All the lines below need retyping exactly, apart from the images.
#### Exercise materials ####
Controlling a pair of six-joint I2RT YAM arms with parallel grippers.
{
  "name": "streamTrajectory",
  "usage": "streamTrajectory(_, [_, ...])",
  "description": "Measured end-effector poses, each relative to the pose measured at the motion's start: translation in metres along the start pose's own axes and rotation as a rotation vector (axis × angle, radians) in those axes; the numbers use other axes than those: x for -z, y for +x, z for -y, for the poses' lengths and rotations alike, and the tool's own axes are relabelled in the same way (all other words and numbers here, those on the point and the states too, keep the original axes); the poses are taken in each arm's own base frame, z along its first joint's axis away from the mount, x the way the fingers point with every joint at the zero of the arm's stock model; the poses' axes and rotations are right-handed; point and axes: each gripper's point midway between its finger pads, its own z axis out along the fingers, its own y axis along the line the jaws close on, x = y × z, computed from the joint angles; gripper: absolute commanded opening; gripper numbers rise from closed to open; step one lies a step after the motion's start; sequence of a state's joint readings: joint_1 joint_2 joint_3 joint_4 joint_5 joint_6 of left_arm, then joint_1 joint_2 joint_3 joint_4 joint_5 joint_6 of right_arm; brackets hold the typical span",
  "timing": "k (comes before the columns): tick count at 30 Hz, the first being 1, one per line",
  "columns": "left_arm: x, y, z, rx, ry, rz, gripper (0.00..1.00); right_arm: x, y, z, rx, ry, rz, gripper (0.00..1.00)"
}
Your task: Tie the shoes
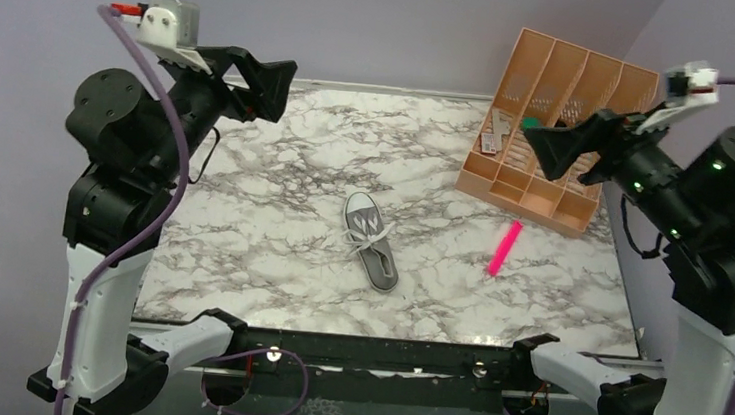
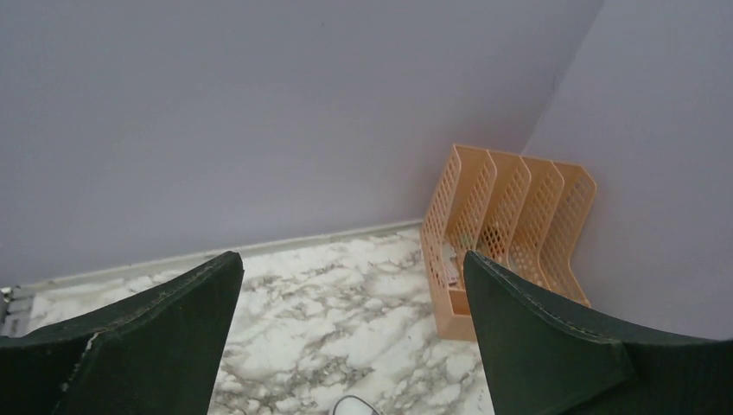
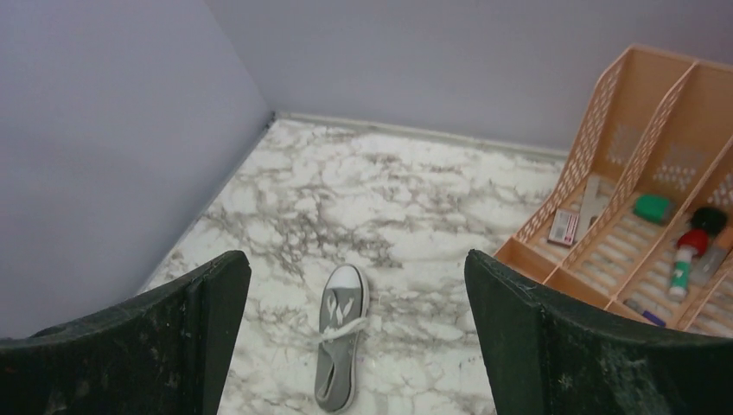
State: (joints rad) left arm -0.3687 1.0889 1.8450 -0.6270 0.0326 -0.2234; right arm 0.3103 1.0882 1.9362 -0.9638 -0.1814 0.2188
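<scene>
A small grey sneaker (image 1: 371,240) with a white toe cap lies alone mid-table, toe pointing to the back wall. Its white laces (image 1: 365,231) cross the middle of the upper, and their ends stick out to both sides. Both arms are raised and pulled back to the sides. My left gripper (image 1: 272,87) hangs high at the back left, open and holding nothing. My right gripper (image 1: 550,143) hovers high at the right, open and holding nothing. The right wrist view shows the whole sneaker (image 3: 341,346) far below between the spread fingers. The left wrist view catches only its toe cap (image 2: 356,406).
A peach slotted file organiser (image 1: 551,133) lies at the back right, near my right gripper, with several small items in its compartments. A pink marker (image 1: 504,250) lies on the marble table (image 1: 240,237) to the sneaker's right. Lilac walls close the back and sides.
</scene>
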Motion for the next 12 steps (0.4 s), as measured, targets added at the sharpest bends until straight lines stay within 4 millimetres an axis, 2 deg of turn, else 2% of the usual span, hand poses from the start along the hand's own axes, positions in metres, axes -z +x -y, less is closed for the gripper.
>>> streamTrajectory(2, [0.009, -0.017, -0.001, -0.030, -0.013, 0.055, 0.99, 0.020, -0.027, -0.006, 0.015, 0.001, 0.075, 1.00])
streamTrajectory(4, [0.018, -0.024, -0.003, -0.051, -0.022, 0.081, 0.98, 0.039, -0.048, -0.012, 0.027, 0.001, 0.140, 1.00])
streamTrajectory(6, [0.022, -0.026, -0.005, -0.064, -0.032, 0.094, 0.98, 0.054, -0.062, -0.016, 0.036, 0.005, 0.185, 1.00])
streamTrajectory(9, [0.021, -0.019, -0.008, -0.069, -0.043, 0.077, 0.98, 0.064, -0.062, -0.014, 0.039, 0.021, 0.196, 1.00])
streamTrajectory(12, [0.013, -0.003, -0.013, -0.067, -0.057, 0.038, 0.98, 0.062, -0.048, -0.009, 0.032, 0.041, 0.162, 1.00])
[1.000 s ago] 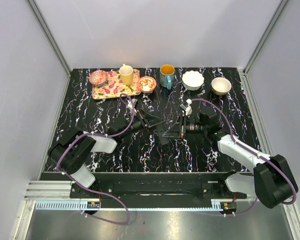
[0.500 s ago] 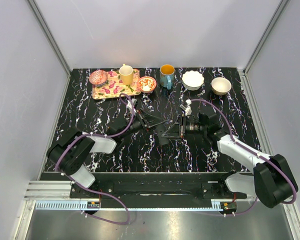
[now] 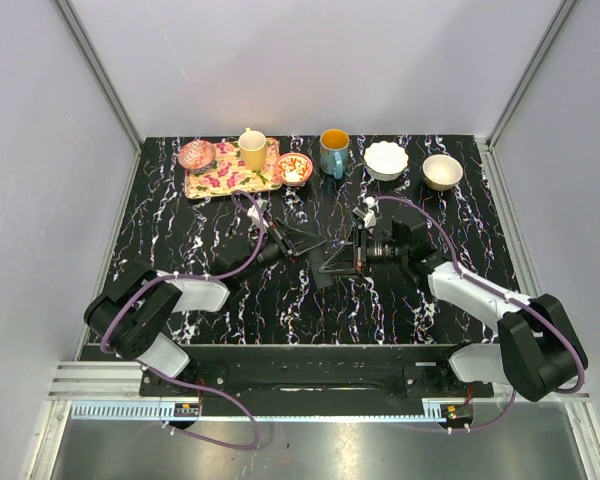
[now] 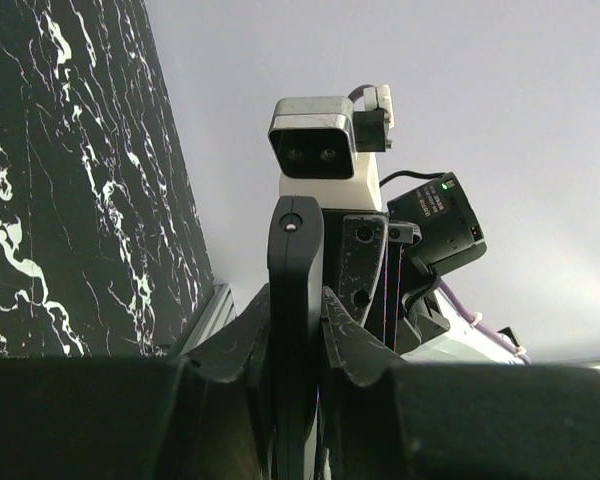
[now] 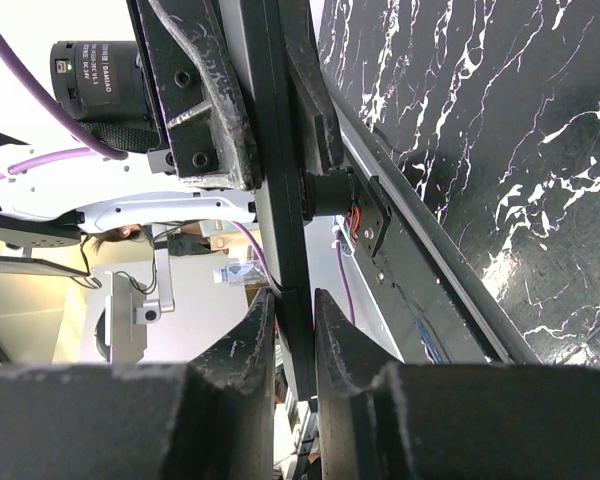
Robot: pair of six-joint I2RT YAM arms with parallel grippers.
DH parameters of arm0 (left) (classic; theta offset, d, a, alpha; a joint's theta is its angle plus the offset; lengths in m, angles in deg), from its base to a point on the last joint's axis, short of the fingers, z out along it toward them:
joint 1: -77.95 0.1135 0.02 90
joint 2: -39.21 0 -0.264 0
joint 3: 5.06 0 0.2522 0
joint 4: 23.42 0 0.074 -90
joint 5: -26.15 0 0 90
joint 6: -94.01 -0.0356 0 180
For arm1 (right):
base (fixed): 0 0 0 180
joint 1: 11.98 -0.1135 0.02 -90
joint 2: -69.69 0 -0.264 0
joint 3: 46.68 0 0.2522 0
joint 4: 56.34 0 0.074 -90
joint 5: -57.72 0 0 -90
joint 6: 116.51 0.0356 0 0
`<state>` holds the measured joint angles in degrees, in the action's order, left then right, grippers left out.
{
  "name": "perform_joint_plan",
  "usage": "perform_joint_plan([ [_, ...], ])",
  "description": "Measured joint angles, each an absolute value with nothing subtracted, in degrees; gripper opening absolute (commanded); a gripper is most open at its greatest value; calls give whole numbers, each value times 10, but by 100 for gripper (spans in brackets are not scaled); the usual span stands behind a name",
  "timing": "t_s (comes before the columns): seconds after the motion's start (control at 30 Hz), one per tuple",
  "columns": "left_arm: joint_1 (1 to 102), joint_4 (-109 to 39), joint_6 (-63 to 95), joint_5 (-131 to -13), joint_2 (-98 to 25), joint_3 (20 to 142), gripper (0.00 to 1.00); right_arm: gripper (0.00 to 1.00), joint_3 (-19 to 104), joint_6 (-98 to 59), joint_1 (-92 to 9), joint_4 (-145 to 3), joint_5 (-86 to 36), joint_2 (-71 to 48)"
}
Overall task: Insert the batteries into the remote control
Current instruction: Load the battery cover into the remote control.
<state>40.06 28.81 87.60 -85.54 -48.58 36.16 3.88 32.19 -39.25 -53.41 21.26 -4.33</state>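
Just in front of the blue-green mug (image 3: 333,152), on the side nearer the arms, both grippers meet over the dark table (image 3: 180,230). Between them is the remote control (image 3: 330,266), a thin black bar.

The left gripper (image 4: 296,305) pinches it from one side. Its fingers are close together, and the bar stands on its thin edge between them. The right gripper (image 5: 292,300) pinches the bar from the other side in the same way.

Two holds most likely keep the bar from twisting. That way its battery slot can be turned to a good side.

The batteries cannot be seen in any view, and the slot cannot be seen either. So it is hard to tell if any batteries are inside yet.

A white bowl (image 3: 386,160) sits beside the mug, well apart from the grippers.
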Motion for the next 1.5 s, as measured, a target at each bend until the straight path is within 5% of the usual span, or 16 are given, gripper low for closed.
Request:
perform_joint_plan([
  [0.63,389,297,876,-804,-466,353,0,10,86,329,-376,-542,271,-85],
  [1.03,371,296,871,-848,-461,354,0,45,100,309,-360,-556,279,-84],
  [1.5,375,280,854,-889,-450,361,0,46,107,255,-369,-626,267,-54],
])
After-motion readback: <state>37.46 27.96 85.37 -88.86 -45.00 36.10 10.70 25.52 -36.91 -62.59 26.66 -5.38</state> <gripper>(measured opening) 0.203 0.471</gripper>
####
• _Answer for the task_:
Controlling a pair of six-joint I2RT YAM arms with parallel grippers.
{
  "name": "streamTrajectory",
  "usage": "streamTrajectory(_, [_, ...])",
  "description": "Measured end-effector poses, each relative to the pose measured at the motion's start: translation in metres along the start pose's own axes and rotation as a rotation vector (axis × angle, radians) in those axes; the numbers use other axes than those: x for -z, y for +x, z for -y, for the poses' lengths and rotations alike, and the tool's own axes are relabelled in the same way (all other words and numbers here, those on the point and the states too, keep the original axes); the poses are taken in each arm's own base frame, z along its first joint's axis away from the mount, x the way the fingers point with every joint at the zero of the arm's stock model; the poses' axes and rotations are right-handed; point and axes: each gripper's point midway between its finger pads, its own z axis out along the fingers, its own y axis along the line the jaws close on, x = y × z, computed from the joint angles; gripper: absolute commanded opening; gripper numbers rise from closed to open; step one lies a step after the motion's start; sequence of a state's joint readings: joint_1 joint_2 joint_3 joint_4 joint_5 joint_6 of left_arm, then joint_1 joint_2 joint_3 joint_4 joint_5 joint_6 of right_arm; brackets hold the typical span",
  "timing": "k (comes before the columns): tick count at 30 Hz, the first being 1, one per line",
  "columns": "left_arm: x, y, z, rx, ry, rz, gripper (0.00..1.00); right_arm: x, y, z, rx, ry, rz, gripper (0.00..1.00)"
}
Your task: Tie the shoes
State: (joints rad) left arm -0.3687 1.0889 1.8450 -0.6270 0.0326 -0.2234; right arm 0.3103 1.0882 1.9362 -0.9638 -0.1814 0.2188
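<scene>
A small grey sneaker (image 1: 371,240) with a white toe cap lies alone mid-table, toe pointing to the back wall. Its white laces (image 1: 365,231) cross the middle of the upper, and their ends stick out to both sides. Both arms are raised and pulled back to the sides. My left gripper (image 1: 272,87) hangs high at the back left, open and holding nothing. My right gripper (image 1: 550,143) hovers high at the right, open and holding nothing. The right wrist view shows the whole sneaker (image 3: 341,346) far below between the spread fingers. The left wrist view catches only its toe cap (image 2: 356,406).
A peach slotted file organiser (image 1: 551,133) lies at the back right, near my right gripper, with several small items in its compartments. A pink marker (image 1: 504,250) lies on the marble table (image 1: 240,237) to the sneaker's right. Lilac walls close the back and sides.
</scene>
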Motion for the next 12 steps (0.4 s), as measured, targets added at the sharpest bends until straight lines stay within 4 millimetres an axis, 2 deg of turn, else 2% of the usual span, hand poses from the start along the hand's own axes, positions in metres, axes -z +x -y, less is closed for the gripper.
>>> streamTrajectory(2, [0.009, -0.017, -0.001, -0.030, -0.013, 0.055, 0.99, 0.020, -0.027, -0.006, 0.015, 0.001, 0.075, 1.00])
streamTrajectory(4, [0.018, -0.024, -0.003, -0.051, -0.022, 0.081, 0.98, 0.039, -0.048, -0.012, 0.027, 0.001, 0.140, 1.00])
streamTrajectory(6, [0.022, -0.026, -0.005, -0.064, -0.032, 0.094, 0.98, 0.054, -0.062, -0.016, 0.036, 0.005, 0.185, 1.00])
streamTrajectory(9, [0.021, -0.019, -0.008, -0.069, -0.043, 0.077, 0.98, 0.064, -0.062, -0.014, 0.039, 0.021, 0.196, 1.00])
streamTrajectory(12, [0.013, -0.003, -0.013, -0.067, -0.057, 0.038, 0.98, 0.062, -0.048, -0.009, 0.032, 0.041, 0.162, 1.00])
[1.000 s ago] 
[0.500 s ago] 
[now] 
[now] 
[now] 
Robot: pair of six-joint I2RT YAM arms with parallel grippers.
DH parameters of arm0 (left) (classic; theta offset, d, a, alpha; a joint's theta is its angle plus the offset; lengths in m, angles in deg), from its base to a point on the last joint's axis, short of the fingers, z out along it toward them:
joint 1: -77.95 0.1135 0.02 90
joint 2: -39.21 0 -0.264 0
joint 3: 5.06 0 0.2522 0
joint 4: 23.42 0 0.074 -90
joint 5: -26.15 0 0 90
joint 6: -94.01 -0.0356 0 180
For arm1 (right):
base (fixed): 0 0 0 180
joint 1: 11.98 -0.1135 0.02 -90
joint 2: -69.69 0 -0.264 0
joint 3: 46.68 0 0.2522 0
joint 4: 56.34 0 0.074 -90
joint 5: -57.72 0 0 -90
joint 6: 116.51 0.0356 0 0
`<state>` holds the measured joint angles in degrees, in the action's order, left then right, grippers left out.
{
  "name": "perform_joint_plan",
  "usage": "perform_joint_plan([ [_, ...], ])",
  "description": "Measured joint angles, each an absolute value with nothing subtracted, in degrees; gripper opening absolute (commanded); a gripper is most open at its greatest value; calls give whole numbers, each value times 10, but by 100 for gripper (spans in brackets are not scaled); the usual span stands behind a name",
  "timing": "t_s (comes before the columns): seconds after the motion's start (control at 30 Hz), one per tuple",
  "columns": "left_arm: joint_1 (1 to 102), joint_4 (-109 to 39), joint_6 (-63 to 95), joint_5 (-131 to -13), joint_2 (-98 to 25), joint_3 (20 to 142), gripper (0.00 to 1.00); right_arm: gripper (0.00 to 1.00), joint_3 (-19 to 104), joint_6 (-98 to 59), joint_1 (-92 to 9), joint_4 (-145 to 3), joint_5 (-86 to 36), joint_2 (-71 to 48)"
}
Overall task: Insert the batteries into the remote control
Current instruction: Load the battery cover into the remote control.
<state>40.06 28.81 87.60 -85.54 -48.58 36.16 3.88 32.19 -39.25 -53.41 21.26 -4.33</state>
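Just in front of the blue-green mug (image 3: 333,152), on the side nearer the arms, both grippers meet over the dark table (image 3: 180,230). Between them is the remote control (image 3: 330,266), a thin black bar.

The left gripper (image 4: 296,305) pinches it from one side. Its fingers are close together, and the bar stands on its thin edge between them. The right gripper (image 5: 292,300) pinches the bar from the other side in the same way.

Two holds most likely keep the bar from twisting. That way its battery slot can be turned to a good side.

The batteries cannot be seen in any view, and the slot cannot be seen either. So it is hard to tell if any batteries are inside yet.

A white bowl (image 3: 386,160) sits beside the mug, well apart from the grippers.
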Motion for the next 1.5 s, as measured, a target at each bend until the straight path is within 5% of the usual span, or 16 are given, gripper low for closed.
Request:
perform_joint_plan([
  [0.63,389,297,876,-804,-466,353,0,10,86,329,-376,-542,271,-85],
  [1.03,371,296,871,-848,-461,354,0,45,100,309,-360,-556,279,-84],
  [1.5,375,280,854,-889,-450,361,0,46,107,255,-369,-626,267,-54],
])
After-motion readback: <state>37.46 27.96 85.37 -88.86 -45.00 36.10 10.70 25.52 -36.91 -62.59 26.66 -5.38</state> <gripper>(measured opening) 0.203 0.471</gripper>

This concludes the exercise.